Dines menatap bengis kedua orang yang sedang menuju mobilnya. Sudah tahu terlambat, tapi masih bisa berjalan dengan melenggang seperti itu. wajah keduanya juga tidak menunjukkan raut berdosa. Dines hampir melemparkan kalimat kasar saat kedua orang itu masuk ke mobil.
“Stop, jangan marah dulu. Tolong. Ini salah Ganesha.” kata Rain sambil mengacungkan jari telunjuk tepat di depan bibir Dines.
Rain menunjuk wajah Ganesha yang tidak mau ambil peduli dengan pembelaan diri Rain. Dia sudah cukup menderita hari ini. Baru pulang kemarin tapi sudah disuruh untuk melakukan aktivitas berat. Selamat tinggal weekend yang damai.
“Kalau udah siang gini mau sampai disana jam berapa ?” keluh Jo yang bertugas menyetir hari ini.
“Taman safari aja.” usul Bima yang duduk dibangku paling belakang bersama Caca.
Caca yang langsung mendengar disamping Bima mengernyit jijik. Usia rata-rata di mobil ini 30 tahun. Dan untuk apa wisata ke Taman Safari. Seperti anak TK. Tahu suaranya tak akan didengar, Caca menutup matanya. Dia ikut disini juga karena dipaksa Jo. Maklum, dia diungsikan oleh sang suami karena suaminya itu sedang ada dinas keluar kota selama seminggu. Jadilah dia sasaran empuk kakaknya untuk berbuat sesuka hati.
“Gimana ?” tanya Bima lagi.
“Nonton ajalah.” saran Ganesha yang punya niat terselubung, dia ingin tidur.
“Mana ada bioskop buka jam setengah enam pagi Ganesha.” keluh Dines sambil melemparkan tatapan tajam.
Jo yang kesal karena para penumpangnya tidak ada memberikan solusi yang benar. Maka dengan berani, Jo menjalankan mobil ke tujuan yang nanti mungkin bisa diputuskan saat ditengah jalan.
“Cus, langsung ke Puncak aja.” kata Dines sambil menunjukkan layar ponselnya. “Tante gue approve villa nya gue pake. Nih.”
Jo mengangguk, akhirnya keenam anak manusia itu pergi ke Puncak. Ke sebuah villa kecil dengan dua kamar yang sebenarnya rumah tinggal Tante dari Dines. Namun karena sang Tante ikut sang putra ke Sulawesi, maka villa itu dialihfungsikan.
Tidak ada yang berbicara, hanya sesekali terdapat keributan antara Caca dan Bima di kursi belakang. Dines dan Rain sudah tertidur. Sedangkan Ganesha terlibat perbincangan serius tentang pekerjaan dengan telepon internasional.
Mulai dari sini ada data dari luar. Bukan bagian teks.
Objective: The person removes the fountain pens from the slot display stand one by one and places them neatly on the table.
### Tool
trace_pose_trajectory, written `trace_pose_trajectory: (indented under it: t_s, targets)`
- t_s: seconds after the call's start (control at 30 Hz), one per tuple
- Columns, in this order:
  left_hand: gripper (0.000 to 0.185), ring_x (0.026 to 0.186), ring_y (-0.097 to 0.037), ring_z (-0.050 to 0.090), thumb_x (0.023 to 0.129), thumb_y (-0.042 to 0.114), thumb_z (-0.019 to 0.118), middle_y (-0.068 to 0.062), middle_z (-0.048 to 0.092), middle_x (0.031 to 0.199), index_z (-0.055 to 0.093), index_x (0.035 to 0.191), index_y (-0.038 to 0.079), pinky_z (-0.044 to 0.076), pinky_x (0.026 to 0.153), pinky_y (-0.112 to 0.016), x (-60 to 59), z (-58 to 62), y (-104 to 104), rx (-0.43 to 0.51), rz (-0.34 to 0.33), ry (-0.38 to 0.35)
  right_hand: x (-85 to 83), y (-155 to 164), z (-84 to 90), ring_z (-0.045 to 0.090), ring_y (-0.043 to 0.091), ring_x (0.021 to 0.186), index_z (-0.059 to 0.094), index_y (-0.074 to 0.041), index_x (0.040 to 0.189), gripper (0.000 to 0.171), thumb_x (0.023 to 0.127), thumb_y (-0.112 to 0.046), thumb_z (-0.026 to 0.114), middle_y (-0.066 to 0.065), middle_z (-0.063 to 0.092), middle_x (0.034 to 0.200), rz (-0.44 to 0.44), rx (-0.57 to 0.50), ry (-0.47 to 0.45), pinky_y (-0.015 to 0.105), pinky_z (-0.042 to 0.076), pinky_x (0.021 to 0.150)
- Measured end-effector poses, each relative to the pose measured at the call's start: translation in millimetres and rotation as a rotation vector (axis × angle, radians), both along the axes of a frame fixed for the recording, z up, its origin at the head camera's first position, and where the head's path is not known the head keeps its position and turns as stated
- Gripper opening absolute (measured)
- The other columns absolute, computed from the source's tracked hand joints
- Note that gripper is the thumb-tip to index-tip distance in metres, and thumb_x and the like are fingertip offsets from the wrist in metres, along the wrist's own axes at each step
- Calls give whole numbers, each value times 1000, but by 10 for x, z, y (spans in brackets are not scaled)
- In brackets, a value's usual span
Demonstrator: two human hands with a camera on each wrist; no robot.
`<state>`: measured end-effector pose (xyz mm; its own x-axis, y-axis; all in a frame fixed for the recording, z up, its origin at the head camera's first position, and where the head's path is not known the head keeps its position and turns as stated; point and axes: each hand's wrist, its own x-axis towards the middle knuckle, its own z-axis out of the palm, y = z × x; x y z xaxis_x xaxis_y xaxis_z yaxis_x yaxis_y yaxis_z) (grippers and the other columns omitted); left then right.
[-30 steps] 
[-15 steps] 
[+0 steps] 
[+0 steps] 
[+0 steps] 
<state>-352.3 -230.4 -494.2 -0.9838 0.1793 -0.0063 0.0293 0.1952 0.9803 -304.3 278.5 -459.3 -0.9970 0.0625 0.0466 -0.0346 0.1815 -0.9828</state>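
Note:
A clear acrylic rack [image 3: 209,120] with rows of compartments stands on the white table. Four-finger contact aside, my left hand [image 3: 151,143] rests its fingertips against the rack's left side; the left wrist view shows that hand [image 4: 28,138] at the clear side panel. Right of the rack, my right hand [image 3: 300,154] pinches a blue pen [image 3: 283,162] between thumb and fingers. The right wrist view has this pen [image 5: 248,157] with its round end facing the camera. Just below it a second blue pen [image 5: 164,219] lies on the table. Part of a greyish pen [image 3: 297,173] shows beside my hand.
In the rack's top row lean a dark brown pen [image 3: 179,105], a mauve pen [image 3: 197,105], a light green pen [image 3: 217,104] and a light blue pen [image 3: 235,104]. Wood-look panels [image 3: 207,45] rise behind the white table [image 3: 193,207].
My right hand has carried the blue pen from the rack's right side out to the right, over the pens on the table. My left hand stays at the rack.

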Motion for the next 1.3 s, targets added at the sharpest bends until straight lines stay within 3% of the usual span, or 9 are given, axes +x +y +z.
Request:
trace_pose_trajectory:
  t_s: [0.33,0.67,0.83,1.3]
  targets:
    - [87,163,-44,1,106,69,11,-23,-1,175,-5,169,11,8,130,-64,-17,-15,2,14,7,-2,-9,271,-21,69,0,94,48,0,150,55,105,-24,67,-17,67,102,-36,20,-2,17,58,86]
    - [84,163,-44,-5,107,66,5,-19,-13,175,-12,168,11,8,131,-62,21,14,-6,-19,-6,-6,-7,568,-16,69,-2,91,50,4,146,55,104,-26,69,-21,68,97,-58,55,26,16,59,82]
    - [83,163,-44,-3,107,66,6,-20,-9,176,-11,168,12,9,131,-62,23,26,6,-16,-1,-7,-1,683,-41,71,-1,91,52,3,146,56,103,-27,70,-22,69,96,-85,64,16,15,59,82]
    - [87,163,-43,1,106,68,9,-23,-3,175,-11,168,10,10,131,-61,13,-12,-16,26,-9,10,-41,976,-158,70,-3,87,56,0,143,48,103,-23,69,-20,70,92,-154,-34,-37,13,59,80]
Entah apa yang dibicarakan karena lelaki itu menggunakan bahasa Jepang.
Ditengah perjalanan, Dines terbangun. Mereka baru setengah jalan, mungkin satu jam lagi akan sampai. Bersyukur kebiasaan mereka selalu membawa set pakaian untuk ganti, jadi tidak masalah jika malam ini mereka akan menginap. Dines mengedarkan mata ke seluruh mobil. Rain sudah bangun dan sedang memainkan game di ponselnya, Bima yang melihat jalan dengan kepala Caca bersandar nyaman di bahu lelaki itu. Ganesha yang sudah membuka laptop dan sepertinya mengerjakan sesuatu. Dan Jo yang sesekali bersenandung mengikuti lagu dari radio.
Tidak ada interaksi satu sama lain yang terjadi. Tapi tidak mengurasi rasa keakraban mereka. Dines menghela nafas pelan. Itu menarik perhatian Rain. Gadis itu melirik Dines yang sudah memalingkan mata ke jalan.
“Sarapan sih Jo. Jalan terus.” protes Rain yang perutnya sudah nyeri sejak tadi.
Jo melirik spion lalu mengambil lajur kiri dan berhenti di warung terdekat yang ada. Dia juga lapar, tapi para penumpangnya tidak ada yang bersuara. Jadilah dia terus jalan.
Jo yang keluar pertama kali lalu diikuti yang lain. Jo memimpin pasukan rusuh itu ke meja panjang dan mulai memesan makanan. Tidak ada yang bersuara. Hanya bunyi kamera ponsel yang mengabadikan gaya Dines, Caca dan Rain dengan latar hamparan sawah yang hijau.
“Nginap kita ?” tanya Ganesha pada Jo yang memperhatikan ketiga perempuan itu berpose.
Bima mengedikan bahu. Dia tidak tahu rencana deal hari ini. Si perencana tidak memberi tahu mereka, malah sedang asik berfoto ria dengan dua orang lainnya.
“Guys, mau lanjut gak ?” teriak Jo sambil berkacak pinggang.